Recent times have been pleasing for Archrock as its earnings have risen in spite of the market's earnings going into reverse. The P/E is probably high because investors think the company will continue to navigate the broader market headwinds better than most. If not, then existing shareholders might be a little nervous about the viability of the share price.

Check out our latest analysis for Archrock

NYSE:AROC Price to Earnings Ratio vs Industry August 28th 2024
If you'd like to see what analysts are forecasting going forward, you should check out our free report on Archrock.

How Is Archrock's Growth Trending?

The only time you'd be truly comfortable seeing a P/E as high as Archrock's is when the company's growth is on track to outshine the market.

If we review the last year of earnings growth, the company posted a terrific increase of 109%. The strong recent performance means it was also able to grow EPS by 251% in total over the last three years. Accordingly, shareholders would have probably welcomed those medium-term rates of earnings growth.
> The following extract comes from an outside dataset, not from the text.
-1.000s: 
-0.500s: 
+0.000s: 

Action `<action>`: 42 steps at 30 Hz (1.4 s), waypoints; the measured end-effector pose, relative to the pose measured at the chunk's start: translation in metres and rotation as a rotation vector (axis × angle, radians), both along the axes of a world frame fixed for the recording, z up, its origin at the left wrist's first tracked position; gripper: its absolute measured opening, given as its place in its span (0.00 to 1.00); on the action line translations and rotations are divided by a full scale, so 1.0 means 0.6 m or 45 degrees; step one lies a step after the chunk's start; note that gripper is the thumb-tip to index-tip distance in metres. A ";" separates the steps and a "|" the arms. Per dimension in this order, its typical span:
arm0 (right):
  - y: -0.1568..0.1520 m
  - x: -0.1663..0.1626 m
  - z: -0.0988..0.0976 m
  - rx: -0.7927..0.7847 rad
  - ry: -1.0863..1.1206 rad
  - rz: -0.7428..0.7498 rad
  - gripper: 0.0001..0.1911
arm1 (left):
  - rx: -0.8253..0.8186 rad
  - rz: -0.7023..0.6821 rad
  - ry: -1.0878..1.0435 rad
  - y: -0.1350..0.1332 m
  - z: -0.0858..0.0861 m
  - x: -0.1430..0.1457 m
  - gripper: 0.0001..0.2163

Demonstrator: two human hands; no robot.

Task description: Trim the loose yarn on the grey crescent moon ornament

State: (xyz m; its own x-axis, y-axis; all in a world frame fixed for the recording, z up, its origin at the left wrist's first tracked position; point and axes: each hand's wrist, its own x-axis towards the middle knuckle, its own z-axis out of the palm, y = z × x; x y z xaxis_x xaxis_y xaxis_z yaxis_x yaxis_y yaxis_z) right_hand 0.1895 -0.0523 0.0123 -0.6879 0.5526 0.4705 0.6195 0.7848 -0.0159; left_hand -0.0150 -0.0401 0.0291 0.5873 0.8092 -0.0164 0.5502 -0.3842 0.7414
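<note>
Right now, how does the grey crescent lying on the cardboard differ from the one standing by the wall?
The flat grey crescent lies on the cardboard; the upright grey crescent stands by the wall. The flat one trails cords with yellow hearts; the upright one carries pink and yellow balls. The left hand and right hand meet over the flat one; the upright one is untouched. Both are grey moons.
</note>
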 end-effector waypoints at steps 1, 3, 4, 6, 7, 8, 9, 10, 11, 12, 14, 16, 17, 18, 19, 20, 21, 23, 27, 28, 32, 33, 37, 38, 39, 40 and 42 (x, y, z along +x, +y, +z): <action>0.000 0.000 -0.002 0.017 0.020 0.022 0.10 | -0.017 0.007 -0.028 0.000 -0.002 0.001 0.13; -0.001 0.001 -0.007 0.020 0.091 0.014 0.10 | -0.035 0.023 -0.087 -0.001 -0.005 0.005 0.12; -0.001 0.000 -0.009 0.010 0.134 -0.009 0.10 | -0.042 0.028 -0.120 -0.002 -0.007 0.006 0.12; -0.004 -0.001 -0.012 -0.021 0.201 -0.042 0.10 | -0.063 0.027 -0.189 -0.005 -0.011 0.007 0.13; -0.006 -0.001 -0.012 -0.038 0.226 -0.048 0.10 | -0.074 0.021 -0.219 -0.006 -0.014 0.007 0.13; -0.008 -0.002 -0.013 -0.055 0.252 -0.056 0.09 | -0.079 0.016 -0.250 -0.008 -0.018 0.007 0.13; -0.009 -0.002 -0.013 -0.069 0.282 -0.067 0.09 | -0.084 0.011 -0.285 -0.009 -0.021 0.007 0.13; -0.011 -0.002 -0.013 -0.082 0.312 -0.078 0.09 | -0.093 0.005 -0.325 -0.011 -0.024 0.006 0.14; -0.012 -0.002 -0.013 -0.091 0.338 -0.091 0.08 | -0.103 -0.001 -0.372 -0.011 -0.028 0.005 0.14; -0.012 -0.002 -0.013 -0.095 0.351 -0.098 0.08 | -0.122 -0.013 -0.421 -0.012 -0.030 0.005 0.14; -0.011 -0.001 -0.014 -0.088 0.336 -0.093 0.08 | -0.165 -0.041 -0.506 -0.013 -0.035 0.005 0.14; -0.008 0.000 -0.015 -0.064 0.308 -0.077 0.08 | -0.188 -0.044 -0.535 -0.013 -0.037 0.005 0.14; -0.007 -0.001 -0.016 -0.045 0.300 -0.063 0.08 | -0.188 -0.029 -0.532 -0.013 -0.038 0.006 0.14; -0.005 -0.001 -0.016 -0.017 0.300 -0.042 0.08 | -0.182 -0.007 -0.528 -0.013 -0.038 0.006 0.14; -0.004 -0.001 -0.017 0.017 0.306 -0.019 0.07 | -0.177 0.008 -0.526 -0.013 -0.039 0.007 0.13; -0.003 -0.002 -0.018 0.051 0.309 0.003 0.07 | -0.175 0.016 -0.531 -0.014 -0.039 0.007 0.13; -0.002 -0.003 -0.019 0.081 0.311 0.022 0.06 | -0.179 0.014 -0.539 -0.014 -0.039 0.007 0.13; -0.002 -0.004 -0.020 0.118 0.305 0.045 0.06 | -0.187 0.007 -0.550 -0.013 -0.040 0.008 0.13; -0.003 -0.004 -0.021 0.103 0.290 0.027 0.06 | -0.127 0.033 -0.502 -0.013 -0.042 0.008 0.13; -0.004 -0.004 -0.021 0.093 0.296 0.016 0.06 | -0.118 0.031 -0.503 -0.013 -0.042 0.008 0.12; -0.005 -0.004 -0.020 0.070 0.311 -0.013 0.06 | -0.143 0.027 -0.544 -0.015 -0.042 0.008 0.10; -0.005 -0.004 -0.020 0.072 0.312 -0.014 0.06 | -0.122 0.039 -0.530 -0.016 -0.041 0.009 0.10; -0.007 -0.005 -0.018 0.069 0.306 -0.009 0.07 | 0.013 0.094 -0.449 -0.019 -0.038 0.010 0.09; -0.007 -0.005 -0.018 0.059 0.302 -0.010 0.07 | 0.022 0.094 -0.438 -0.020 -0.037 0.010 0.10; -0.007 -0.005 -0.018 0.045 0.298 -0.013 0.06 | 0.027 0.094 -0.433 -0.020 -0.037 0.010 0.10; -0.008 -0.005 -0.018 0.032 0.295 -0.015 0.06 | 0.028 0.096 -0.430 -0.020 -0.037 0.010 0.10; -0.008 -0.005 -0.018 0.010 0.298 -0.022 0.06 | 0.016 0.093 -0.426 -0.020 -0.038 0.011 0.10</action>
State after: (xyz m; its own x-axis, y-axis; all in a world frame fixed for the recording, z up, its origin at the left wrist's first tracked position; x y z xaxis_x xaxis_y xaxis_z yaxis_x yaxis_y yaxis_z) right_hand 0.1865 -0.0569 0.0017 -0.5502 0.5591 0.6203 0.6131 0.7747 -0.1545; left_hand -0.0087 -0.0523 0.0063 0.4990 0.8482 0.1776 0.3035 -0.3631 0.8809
Shifting to the future, estimates from the two analysts covering the company suggest earnings should grow by 26% over the next year. That's shaping up to be materially higher than the 15% growth forecast for the broader market.

In light of this, it's understandable that Archrock's P/E sits above the majority of other companies. Apparently shareholders aren't keen to offload something that is potentially eyeing a more prosperous future.

The Final Word

It's argued the price-to-earnings ratio is an inferior measure of value within certain industries, but it can be a powerful business sentiment indicator.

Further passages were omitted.